== Segment start ==

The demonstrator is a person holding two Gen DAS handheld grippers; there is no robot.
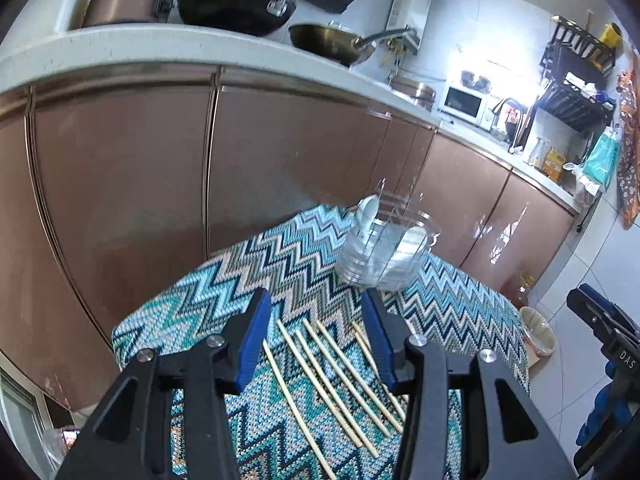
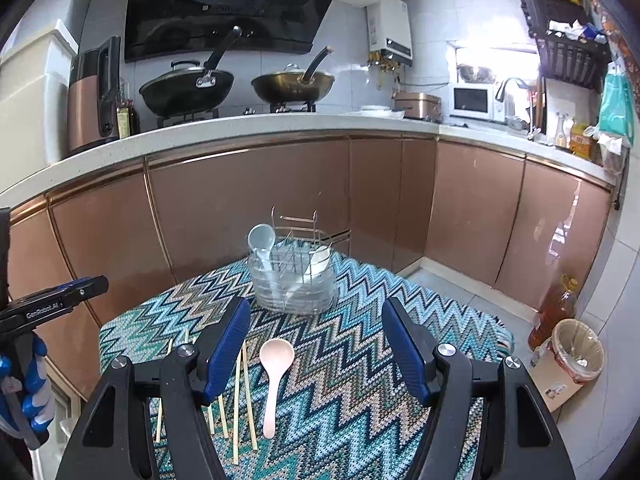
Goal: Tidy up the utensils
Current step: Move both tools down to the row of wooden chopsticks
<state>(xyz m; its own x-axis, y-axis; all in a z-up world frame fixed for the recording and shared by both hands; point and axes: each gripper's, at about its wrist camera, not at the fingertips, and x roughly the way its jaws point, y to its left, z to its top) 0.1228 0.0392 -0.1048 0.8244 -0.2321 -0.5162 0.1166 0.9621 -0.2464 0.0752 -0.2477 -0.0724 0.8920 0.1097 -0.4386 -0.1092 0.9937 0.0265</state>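
Observation:
Several bamboo chopsticks point(image 1: 332, 360) lie side by side on the zigzag-patterned tablecloth point(image 1: 240, 280). My left gripper point(image 1: 316, 296) hovers over them, open, with nothing between its fingers. A pink spoon point(image 2: 274, 360) lies on the cloth to the right of the chopsticks point(image 2: 240, 392). My right gripper point(image 2: 316, 304) stands open above it, apart from it. At the table's far side stands a clear utensil holder point(image 2: 294, 280) with a wire divider. It holds a pale blue spoon point(image 2: 261, 240) and a white spoon point(image 2: 318, 262). Each gripper shows at the edge of the other's view.
Copper-coloured cabinets point(image 2: 240, 208) run close behind the table, under a white counter with two woks point(image 2: 186, 88). On the floor to the right stand a lined waste bin point(image 2: 576, 348), an oil bottle point(image 2: 556, 308) and a cardboard box point(image 2: 556, 384).

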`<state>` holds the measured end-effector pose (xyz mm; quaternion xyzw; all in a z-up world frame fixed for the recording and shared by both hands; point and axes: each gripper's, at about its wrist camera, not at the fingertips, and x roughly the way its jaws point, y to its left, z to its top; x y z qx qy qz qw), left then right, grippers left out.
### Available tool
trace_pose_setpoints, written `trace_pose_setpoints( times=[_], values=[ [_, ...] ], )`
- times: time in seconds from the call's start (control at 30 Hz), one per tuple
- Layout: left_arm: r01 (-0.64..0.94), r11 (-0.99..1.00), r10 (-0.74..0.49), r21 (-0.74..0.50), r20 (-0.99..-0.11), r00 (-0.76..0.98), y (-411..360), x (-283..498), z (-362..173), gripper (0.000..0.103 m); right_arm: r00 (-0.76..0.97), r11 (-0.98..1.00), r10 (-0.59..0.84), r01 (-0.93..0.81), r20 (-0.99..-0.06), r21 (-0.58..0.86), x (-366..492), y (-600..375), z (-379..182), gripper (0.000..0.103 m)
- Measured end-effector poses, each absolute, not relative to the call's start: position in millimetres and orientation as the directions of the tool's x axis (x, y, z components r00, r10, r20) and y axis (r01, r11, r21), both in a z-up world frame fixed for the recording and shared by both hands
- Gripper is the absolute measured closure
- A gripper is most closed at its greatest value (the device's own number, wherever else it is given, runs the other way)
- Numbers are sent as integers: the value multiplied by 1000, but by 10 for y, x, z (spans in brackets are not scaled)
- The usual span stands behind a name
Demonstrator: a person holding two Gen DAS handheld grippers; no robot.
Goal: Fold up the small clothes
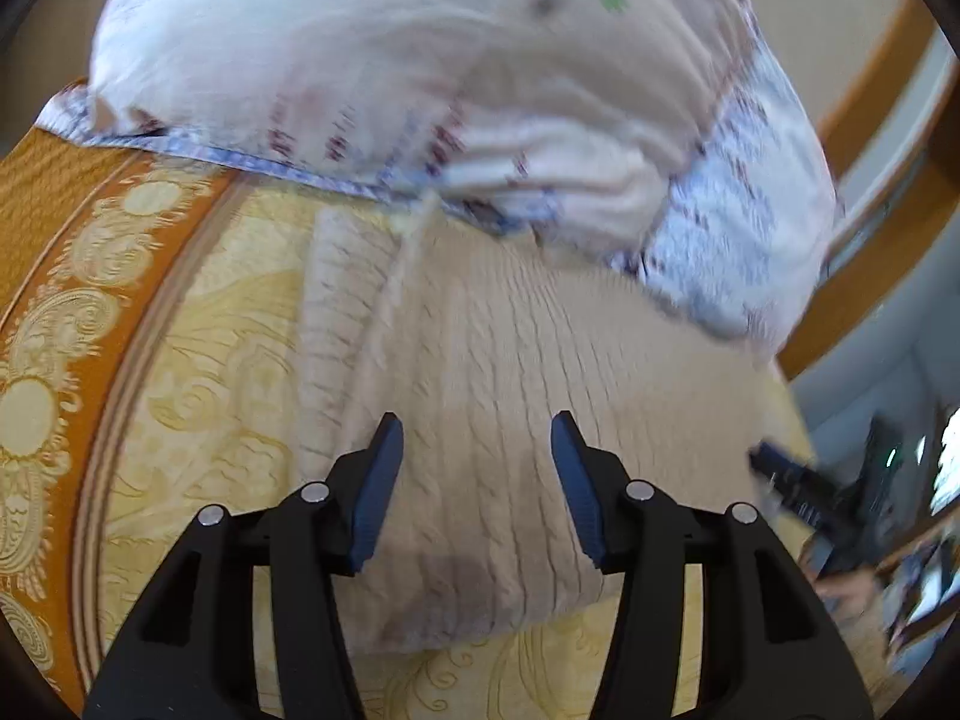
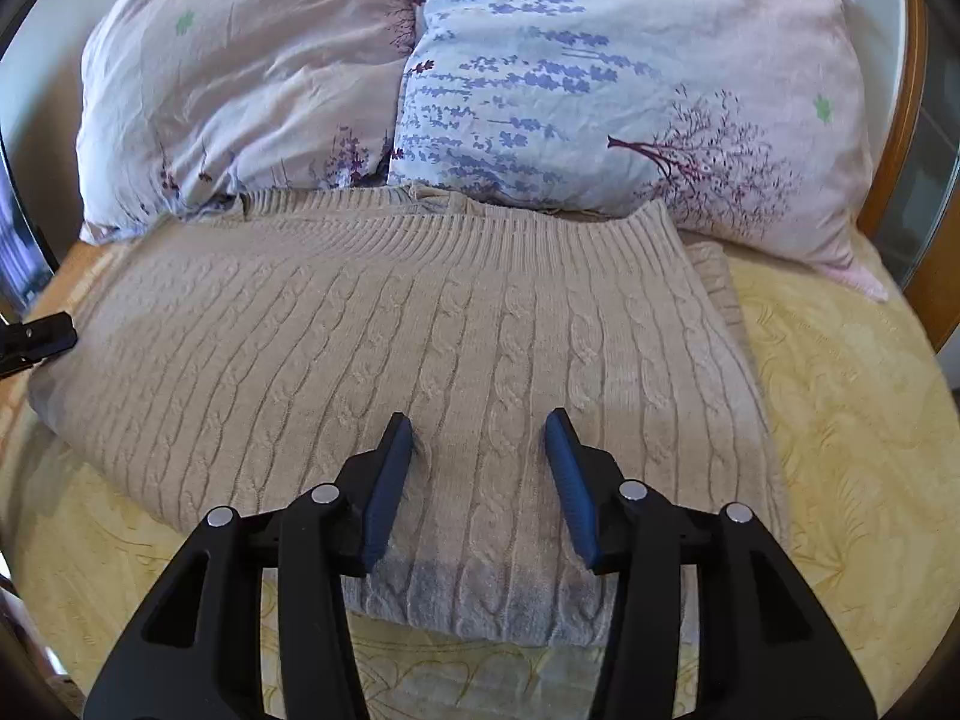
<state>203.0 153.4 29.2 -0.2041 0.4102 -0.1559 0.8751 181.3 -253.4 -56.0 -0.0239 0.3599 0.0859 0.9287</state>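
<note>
1. Beige cable-knit sweater [image 2: 420, 348], folded into a rough rectangle, lies on the yellow patterned bedspread [image 2: 852, 420], its ribbed hem touching two floral pillows [image 2: 600, 72].
2. Right gripper [image 2: 479, 426] hovers over the sweater's near edge, jaws apart and holding nothing.
3. Left gripper [image 1: 477, 429] is likewise spread and empty above the knit [image 1: 480, 360]; this view is blurred.
</note>
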Motion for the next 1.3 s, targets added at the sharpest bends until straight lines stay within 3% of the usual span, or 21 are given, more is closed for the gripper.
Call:
trace_pose_setpoints(
  times=[0.1,0.33,0.67,0.93,1.17,1.3],
  values=[
    [9,839,-427,-544,-648,631,1798,2152,295,45,734,983,146,-180,-664,16,1790,-2530,-571,54],
    [-136,763,-452,-632,-672,587,2047,2400,66,45,743,982,156,-188,-650,21,1786,-2539,-580,53],
    [-135,693,-528,-708,-626,574,1999,2484,-20,46,745,982,165,-186,-646,36,1763,-2549,-588,53],
    [-157,685,-527,-712,-632,568,1910,2538,-70,65,745,981,174,-186,-644,50,1768,-2560,-589,53],
    [-182,683,-514,-707,-643,567,1917,2540,-92,72,747,982,174,-176,-642,61,1752,-2559,-596,52],
    [-182,683,-516,-707,-644,565,1884,2539,-95,83,748,982,175,-175,-640,65,1747,-2556,-601,52]
  ],
)
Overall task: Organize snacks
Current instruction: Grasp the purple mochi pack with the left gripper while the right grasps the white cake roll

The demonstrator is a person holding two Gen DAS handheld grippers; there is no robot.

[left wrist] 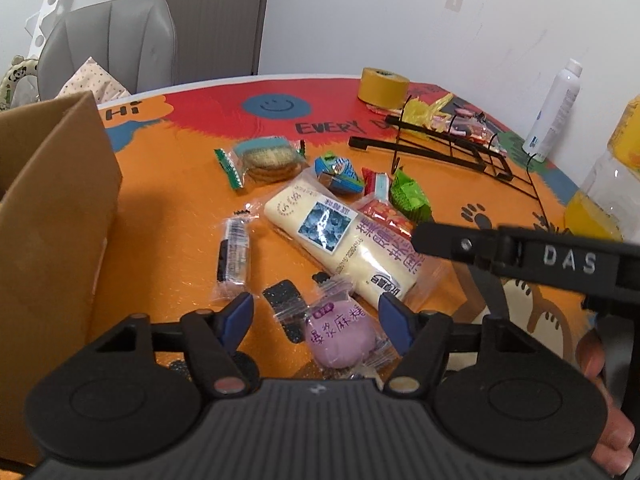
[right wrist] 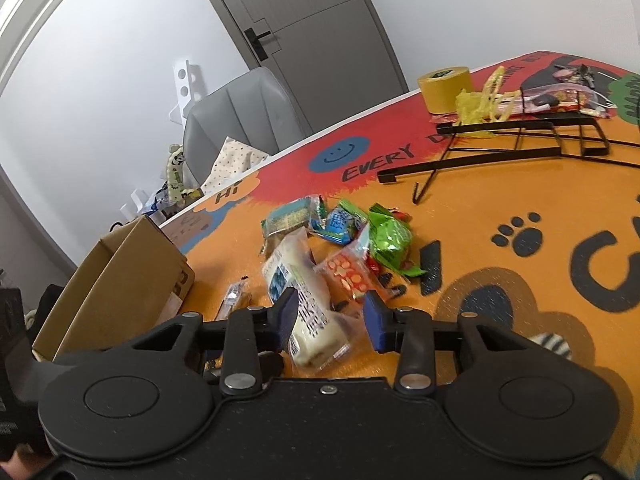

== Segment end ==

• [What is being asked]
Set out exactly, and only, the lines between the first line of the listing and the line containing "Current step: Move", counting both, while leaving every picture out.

• [Expected answer]
The demonstrator is a person holding two Gen DAS handheld grippers; there is no robot.
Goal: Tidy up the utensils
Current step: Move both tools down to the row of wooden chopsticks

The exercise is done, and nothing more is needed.